# What this task involves
Find the line containing "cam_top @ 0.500" in the records below. Copy exactly that line and each one after it, ending at the line containing "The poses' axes", and nothing more.

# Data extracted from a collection
..........

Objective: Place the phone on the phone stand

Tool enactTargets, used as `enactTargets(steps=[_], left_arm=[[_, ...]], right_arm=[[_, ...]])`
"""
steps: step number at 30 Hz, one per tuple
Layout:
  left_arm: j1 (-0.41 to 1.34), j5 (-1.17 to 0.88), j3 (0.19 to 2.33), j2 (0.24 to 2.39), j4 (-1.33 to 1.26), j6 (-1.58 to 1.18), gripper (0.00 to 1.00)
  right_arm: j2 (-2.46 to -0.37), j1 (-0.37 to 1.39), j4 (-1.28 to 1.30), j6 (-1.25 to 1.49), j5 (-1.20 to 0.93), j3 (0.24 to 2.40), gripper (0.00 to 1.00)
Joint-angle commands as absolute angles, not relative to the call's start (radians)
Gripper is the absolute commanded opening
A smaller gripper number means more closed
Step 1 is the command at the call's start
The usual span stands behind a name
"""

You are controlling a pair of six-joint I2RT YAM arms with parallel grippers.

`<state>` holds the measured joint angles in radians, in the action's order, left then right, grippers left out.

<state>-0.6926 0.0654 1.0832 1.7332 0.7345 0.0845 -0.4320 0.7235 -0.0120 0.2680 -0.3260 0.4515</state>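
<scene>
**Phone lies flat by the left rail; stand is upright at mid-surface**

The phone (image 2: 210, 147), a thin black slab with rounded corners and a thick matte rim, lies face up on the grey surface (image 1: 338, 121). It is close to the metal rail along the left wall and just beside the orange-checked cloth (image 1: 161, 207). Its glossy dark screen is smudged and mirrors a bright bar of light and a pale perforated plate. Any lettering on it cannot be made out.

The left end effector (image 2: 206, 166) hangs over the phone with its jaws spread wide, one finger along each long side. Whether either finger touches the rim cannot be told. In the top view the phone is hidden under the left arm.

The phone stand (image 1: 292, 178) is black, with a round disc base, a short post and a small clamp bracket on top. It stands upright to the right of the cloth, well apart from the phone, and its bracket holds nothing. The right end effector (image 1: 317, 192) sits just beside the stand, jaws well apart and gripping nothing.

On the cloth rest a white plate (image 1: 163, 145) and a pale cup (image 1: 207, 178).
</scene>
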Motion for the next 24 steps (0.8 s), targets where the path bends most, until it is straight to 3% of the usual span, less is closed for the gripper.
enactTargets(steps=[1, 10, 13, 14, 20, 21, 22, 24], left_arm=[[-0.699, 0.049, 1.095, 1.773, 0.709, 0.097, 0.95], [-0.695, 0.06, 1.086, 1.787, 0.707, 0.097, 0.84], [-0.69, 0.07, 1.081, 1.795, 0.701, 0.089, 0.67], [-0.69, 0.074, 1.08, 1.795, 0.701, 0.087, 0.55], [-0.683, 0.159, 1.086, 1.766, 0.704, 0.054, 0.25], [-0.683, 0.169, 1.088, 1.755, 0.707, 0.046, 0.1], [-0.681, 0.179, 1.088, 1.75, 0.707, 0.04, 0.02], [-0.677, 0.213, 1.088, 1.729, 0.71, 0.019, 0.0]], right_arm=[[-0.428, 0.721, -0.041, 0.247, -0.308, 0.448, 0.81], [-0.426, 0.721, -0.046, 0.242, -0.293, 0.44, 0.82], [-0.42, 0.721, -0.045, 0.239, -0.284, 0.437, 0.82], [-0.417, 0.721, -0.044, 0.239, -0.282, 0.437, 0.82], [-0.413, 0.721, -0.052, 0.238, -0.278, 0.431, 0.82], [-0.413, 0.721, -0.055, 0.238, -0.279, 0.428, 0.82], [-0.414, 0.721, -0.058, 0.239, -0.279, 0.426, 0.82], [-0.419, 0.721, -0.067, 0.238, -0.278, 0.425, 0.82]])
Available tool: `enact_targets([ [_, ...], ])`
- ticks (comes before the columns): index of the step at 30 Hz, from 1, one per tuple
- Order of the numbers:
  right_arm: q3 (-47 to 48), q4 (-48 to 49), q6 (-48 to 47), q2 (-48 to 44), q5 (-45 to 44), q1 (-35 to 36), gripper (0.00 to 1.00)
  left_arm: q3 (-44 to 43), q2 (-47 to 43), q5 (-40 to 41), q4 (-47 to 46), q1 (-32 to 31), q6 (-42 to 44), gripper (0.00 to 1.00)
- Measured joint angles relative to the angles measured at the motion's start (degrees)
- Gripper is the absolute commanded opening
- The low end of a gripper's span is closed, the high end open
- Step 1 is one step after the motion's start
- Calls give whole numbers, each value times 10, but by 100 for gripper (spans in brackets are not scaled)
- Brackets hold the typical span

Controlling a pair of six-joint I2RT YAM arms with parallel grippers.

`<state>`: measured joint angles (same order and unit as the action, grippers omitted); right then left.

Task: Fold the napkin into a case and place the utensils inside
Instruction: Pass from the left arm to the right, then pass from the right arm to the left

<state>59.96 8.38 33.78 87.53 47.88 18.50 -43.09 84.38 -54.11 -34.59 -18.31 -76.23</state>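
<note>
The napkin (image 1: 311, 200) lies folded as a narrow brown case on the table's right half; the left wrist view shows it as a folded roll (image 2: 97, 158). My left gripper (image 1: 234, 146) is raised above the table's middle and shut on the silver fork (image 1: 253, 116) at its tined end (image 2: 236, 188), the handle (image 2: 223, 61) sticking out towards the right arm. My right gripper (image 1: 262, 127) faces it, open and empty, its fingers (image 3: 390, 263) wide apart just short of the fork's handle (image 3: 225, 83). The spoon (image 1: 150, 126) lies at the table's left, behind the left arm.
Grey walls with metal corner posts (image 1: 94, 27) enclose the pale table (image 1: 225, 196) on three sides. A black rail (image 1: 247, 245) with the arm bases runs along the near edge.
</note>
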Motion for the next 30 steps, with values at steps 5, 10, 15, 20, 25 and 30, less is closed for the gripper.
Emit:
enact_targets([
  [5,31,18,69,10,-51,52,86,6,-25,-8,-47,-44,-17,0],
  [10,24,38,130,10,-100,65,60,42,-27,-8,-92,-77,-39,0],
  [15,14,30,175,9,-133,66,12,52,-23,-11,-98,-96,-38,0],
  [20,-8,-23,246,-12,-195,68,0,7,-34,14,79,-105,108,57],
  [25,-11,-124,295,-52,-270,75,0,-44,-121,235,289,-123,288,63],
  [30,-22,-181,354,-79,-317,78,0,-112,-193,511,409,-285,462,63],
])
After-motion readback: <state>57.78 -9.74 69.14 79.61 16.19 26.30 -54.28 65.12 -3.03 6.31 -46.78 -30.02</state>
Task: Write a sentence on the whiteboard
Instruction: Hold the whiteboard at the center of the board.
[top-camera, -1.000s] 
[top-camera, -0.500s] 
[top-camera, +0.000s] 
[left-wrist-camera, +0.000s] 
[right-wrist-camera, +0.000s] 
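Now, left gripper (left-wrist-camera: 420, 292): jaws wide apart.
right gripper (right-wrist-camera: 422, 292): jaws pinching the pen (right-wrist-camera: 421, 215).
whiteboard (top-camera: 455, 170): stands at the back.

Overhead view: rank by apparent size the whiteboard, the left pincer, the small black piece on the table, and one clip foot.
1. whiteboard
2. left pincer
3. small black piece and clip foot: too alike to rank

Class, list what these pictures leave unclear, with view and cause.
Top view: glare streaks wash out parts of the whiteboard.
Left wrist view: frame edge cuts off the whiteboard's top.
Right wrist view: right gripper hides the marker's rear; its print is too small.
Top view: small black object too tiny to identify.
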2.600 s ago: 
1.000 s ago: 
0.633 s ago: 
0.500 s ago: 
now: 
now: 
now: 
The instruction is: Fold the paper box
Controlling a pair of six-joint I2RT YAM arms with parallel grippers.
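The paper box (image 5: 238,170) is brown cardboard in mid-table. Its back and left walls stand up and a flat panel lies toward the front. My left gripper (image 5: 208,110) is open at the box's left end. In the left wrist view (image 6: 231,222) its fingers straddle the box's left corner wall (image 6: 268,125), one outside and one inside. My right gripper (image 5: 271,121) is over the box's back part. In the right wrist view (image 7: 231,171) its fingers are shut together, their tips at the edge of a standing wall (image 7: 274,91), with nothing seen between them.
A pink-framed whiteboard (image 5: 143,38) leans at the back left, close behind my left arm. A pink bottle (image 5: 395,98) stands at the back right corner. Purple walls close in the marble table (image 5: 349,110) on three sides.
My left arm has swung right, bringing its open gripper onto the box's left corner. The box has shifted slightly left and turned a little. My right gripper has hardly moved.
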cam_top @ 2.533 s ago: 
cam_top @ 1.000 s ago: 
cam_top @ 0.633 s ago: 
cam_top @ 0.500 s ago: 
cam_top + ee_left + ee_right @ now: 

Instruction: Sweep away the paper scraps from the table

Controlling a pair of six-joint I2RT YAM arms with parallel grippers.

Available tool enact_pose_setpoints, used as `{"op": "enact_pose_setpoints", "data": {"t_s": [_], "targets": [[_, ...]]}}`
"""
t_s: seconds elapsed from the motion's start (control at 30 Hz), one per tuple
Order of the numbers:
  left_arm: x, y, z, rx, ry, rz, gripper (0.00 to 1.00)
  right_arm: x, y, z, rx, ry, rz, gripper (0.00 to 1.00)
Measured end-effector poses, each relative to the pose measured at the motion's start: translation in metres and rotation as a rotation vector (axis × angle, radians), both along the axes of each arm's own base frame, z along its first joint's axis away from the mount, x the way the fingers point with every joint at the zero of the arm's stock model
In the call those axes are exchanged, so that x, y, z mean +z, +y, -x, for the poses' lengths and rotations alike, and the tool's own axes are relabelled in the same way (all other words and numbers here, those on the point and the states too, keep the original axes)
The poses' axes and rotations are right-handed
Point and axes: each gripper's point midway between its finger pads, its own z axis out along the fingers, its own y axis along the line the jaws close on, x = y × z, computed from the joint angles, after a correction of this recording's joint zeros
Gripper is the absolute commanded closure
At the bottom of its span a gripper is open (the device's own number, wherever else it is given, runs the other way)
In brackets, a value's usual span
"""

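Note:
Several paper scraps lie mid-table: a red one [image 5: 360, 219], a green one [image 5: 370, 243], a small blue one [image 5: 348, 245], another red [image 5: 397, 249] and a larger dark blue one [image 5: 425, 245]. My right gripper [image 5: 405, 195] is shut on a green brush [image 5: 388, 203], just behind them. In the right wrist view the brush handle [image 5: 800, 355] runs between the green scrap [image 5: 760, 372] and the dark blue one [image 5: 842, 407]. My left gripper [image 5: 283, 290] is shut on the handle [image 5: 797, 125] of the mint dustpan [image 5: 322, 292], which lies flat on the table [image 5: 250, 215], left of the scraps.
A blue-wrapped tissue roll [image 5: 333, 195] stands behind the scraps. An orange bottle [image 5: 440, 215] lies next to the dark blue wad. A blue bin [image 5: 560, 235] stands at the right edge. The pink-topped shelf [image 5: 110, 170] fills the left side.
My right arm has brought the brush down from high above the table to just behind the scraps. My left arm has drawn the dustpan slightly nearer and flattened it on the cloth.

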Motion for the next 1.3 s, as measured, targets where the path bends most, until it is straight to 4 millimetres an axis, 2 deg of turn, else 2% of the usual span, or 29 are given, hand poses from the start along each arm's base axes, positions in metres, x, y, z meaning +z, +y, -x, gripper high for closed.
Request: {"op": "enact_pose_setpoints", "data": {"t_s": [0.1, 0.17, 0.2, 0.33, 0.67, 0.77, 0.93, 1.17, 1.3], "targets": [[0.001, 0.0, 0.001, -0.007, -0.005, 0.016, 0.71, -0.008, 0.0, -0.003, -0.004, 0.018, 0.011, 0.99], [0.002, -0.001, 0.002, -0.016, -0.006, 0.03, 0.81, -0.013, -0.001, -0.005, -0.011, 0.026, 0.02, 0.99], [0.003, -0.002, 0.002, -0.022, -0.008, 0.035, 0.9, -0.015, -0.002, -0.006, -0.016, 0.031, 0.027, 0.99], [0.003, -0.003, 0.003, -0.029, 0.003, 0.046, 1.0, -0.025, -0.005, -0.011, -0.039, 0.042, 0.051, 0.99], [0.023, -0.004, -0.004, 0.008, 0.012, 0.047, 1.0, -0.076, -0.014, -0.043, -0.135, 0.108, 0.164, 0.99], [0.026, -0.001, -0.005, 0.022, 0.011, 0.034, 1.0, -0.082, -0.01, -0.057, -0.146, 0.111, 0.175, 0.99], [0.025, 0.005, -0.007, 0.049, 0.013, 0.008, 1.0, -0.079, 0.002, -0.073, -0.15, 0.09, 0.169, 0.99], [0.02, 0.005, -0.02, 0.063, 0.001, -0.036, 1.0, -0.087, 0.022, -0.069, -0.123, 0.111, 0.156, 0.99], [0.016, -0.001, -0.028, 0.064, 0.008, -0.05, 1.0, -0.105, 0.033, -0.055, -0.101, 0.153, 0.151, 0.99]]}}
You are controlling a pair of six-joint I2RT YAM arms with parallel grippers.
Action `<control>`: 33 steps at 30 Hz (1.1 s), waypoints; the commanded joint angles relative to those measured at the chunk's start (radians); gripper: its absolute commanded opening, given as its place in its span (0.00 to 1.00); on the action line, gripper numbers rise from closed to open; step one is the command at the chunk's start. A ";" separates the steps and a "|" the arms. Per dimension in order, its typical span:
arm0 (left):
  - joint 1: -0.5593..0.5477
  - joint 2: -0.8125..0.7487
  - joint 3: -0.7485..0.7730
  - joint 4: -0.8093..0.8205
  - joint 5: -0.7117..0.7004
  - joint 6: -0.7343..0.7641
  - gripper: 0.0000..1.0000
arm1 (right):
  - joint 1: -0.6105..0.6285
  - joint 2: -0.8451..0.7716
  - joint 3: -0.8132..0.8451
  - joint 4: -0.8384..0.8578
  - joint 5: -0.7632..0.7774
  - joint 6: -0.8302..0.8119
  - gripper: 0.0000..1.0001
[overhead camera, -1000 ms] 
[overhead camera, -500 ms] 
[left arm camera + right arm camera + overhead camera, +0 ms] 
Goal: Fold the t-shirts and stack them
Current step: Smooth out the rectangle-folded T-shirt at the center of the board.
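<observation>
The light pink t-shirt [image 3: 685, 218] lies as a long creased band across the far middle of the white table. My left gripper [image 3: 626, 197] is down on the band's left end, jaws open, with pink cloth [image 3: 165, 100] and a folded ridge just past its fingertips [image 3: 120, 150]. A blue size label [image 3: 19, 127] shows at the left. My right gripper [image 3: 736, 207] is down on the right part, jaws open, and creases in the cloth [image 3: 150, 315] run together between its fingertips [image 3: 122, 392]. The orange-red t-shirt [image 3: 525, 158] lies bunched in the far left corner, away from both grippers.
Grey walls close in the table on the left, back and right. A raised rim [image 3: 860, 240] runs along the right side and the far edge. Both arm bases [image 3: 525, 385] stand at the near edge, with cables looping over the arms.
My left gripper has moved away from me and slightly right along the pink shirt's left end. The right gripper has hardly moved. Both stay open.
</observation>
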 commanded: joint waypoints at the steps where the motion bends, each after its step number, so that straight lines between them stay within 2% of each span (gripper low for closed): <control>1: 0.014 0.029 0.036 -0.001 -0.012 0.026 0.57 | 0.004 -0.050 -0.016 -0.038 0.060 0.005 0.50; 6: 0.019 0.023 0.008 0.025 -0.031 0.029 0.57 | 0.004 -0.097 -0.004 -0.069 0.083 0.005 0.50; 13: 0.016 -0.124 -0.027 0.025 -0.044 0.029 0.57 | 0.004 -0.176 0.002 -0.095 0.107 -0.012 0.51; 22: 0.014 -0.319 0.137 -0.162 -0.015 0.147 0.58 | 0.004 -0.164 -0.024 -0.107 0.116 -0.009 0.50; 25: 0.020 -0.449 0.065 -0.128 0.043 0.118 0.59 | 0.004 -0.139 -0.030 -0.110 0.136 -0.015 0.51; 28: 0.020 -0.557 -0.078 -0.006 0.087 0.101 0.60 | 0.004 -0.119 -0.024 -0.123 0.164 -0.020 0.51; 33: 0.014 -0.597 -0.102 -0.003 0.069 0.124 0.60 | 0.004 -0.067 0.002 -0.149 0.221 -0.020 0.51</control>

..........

# Response
cam_top @ 0.500 s ago: 
cam_top + ee_left + ee_right @ now: 

Instruction: Sweep away the paper scraps from the table

Controlling a pair of six-joint I2RT YAM arms with parallel grippers.

Available tool enact_pose_setpoints, used as `{"op": "enact_pose_setpoints", "data": {"t_s": [_], "targets": [[_, ...]]}}`
"""
t_s: seconds elapsed from the motion's start (control at 30 Hz), one per tuple
Order of the numbers:
  left_arm: x, y, z, rx, ry, rz, gripper (0.00 to 1.00)
  right_arm: x, y, z, rx, ry, rz, gripper (0.00 to 1.00)
Measured end-effector poses, each relative to the pose measured at the motion's start: translation in metres and rotation as a rotation vector (axis × angle, radians), both along the axes of each arm's own base frame, z along its first joint's axis away from the mount, x the way the fingers point with every joint at the zero of the arm's stock model
In the call those axes are exchanged, so that x, y, z mean +z, +y, -x, for the poses' lengths and rotations alike, and the tool's own axes are relabelled in the same way (all other words and numbers here, those on the point and the states too, keep the original axes)
The poses' axes and rotations are right-handed

The required response has been given in full.